The Short Arc – Short Runs, Big Stories

As much as I enjoy the skill and precision required to make a “one and done” — a story that has its beginning, middle and end all happen with a single issue — I tend to find slightly longer arcs more interesting. The really long arcs — 8 or 9 issues — can be kind of clumsy, especially if there are print delays, case in point,  Legion of Three Worlds, which just ended — I always found myself completely lost when I opened the book, and the story itself, with time travel, three different Legions, two, no, three Superboys was not helped by the months that passed between issues.
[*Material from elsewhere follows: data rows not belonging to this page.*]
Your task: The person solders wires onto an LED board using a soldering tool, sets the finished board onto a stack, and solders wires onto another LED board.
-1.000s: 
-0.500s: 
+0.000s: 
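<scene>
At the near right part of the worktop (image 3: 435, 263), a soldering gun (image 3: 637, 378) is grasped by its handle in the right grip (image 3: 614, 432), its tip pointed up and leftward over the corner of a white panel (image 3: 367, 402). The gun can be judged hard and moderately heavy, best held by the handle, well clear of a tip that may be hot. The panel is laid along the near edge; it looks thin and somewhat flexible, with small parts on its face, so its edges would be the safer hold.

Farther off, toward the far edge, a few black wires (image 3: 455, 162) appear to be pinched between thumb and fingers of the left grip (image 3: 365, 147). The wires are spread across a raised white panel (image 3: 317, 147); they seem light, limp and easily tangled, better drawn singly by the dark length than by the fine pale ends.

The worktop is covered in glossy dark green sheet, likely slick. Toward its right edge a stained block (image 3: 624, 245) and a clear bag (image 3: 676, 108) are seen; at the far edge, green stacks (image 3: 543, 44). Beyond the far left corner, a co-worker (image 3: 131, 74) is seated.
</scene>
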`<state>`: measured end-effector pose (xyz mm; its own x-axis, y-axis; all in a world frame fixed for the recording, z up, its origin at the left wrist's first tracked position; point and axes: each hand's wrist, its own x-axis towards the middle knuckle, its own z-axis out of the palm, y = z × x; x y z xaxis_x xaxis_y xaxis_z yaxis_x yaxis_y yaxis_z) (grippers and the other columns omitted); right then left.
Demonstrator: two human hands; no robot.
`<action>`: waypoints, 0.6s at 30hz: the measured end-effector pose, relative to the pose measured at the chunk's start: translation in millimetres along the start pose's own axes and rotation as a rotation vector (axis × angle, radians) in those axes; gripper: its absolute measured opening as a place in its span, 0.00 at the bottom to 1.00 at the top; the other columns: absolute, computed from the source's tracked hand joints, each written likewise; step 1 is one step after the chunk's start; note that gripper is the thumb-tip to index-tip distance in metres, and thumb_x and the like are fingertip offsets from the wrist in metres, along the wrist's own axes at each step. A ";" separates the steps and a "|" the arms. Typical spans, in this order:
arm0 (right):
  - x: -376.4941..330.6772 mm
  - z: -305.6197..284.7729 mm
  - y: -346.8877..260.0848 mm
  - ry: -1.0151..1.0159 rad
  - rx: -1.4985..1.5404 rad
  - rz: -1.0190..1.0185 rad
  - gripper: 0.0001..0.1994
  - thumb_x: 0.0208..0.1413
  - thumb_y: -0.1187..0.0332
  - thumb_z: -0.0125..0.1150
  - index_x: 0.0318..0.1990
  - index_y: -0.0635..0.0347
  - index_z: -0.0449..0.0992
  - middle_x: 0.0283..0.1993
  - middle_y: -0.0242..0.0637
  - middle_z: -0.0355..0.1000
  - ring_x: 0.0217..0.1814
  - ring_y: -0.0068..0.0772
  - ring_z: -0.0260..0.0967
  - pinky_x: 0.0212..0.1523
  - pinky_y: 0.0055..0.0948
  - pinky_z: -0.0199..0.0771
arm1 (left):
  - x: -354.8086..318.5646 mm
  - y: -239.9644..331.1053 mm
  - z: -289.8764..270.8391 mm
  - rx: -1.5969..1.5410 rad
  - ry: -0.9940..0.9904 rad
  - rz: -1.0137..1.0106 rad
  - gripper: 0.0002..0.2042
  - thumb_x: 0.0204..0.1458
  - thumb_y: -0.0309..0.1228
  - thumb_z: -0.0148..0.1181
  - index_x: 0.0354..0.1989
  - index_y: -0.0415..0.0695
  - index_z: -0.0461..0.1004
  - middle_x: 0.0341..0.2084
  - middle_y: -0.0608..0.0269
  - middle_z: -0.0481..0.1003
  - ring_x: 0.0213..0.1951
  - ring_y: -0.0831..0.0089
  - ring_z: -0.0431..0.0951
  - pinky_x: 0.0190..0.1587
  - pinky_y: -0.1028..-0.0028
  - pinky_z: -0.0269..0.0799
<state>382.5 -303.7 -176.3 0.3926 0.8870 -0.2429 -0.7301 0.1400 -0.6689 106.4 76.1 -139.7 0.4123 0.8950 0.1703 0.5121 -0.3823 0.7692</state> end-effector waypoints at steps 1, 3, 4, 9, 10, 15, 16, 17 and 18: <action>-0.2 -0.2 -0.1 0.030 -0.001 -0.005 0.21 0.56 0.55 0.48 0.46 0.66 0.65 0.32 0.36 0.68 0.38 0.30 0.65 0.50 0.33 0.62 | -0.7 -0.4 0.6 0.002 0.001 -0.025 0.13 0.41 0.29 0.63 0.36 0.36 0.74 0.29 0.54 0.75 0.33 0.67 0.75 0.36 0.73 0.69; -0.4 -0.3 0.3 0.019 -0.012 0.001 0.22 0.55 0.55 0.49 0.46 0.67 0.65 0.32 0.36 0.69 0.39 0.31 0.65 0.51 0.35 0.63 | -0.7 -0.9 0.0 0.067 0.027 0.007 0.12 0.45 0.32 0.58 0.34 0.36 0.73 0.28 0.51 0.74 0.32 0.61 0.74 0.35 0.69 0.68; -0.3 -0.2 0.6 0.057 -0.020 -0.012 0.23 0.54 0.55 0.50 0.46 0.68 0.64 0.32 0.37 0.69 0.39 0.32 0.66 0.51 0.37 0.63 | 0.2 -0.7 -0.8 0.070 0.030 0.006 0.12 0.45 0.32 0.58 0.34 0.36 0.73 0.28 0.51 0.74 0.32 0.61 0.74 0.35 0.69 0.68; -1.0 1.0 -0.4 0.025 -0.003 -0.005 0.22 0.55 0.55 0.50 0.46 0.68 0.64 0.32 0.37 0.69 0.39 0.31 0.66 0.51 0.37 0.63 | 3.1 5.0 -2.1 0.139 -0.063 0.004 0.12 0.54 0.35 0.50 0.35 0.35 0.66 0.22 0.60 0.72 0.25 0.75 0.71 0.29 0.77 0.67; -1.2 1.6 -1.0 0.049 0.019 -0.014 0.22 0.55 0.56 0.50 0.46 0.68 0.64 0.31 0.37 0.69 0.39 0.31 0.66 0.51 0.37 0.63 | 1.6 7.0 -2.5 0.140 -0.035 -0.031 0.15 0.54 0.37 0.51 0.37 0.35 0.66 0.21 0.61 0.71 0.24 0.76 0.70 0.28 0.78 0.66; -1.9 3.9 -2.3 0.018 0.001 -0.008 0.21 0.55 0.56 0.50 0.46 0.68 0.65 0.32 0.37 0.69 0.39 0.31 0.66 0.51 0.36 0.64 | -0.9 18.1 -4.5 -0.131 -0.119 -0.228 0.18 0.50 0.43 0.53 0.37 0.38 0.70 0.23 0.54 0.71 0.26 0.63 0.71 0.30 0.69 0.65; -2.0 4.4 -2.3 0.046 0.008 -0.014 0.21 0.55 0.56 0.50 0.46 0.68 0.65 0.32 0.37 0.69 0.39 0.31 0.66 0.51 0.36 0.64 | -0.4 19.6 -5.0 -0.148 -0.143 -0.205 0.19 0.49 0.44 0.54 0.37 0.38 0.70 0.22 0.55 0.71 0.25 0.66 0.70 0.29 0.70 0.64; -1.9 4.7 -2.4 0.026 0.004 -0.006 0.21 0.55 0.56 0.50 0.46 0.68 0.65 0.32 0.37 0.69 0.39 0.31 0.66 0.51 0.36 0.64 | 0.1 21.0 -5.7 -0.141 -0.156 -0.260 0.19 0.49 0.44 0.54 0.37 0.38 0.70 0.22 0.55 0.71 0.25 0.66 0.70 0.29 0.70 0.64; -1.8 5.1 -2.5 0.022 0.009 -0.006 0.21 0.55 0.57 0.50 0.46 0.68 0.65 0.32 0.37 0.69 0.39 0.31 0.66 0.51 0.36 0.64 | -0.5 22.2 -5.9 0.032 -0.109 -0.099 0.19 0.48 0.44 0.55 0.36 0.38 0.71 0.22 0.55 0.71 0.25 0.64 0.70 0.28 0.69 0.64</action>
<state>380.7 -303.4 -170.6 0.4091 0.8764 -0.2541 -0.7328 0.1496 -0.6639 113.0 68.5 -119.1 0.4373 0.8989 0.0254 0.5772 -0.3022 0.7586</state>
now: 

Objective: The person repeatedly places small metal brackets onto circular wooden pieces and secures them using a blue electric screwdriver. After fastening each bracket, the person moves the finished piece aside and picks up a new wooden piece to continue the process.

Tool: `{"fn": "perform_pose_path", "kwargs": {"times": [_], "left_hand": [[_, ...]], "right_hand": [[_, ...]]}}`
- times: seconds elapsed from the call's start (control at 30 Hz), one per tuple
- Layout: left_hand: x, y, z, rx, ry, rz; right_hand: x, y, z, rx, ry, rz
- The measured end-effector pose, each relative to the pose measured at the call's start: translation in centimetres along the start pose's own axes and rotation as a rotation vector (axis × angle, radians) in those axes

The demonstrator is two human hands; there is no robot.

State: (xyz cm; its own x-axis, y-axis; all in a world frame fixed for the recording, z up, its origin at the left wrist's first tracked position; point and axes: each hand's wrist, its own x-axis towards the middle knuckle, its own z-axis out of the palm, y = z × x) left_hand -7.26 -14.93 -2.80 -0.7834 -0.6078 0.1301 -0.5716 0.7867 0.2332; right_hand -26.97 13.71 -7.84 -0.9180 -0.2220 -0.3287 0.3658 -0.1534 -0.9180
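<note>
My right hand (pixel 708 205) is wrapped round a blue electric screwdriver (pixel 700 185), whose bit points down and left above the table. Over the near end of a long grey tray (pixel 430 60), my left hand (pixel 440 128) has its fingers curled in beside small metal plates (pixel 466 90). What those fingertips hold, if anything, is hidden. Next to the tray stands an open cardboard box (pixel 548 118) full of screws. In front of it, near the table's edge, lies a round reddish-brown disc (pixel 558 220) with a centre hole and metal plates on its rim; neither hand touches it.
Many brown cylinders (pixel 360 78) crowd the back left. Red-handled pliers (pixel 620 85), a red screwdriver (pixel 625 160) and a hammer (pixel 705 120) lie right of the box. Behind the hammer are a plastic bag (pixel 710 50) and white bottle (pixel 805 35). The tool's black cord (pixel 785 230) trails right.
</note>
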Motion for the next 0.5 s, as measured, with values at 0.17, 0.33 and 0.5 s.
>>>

Still, it had a fun, very meta ending, and I think would make a terrific trade–I will have to discuss it when I do a “long arc” column.

I thought it might be fun to talk a bit about three titles that recently finished their two and three-issue arcs and see why they worked — or did not work, as the case may be.  

Northlanders #18-19 – The Shield Maidens

I have talked about Northlanders before, and I maintain that this book has consistently featured fast, action packed stories with memorable, engaging characters, in a time that many of probably don’t know too much about. Brian Wood obviously loves this book, there’s a great attention to detail and he tells a very…balanced story, where the pacing is quick but never feels rushed, with characterization that comes out in action, narration and dialogue.  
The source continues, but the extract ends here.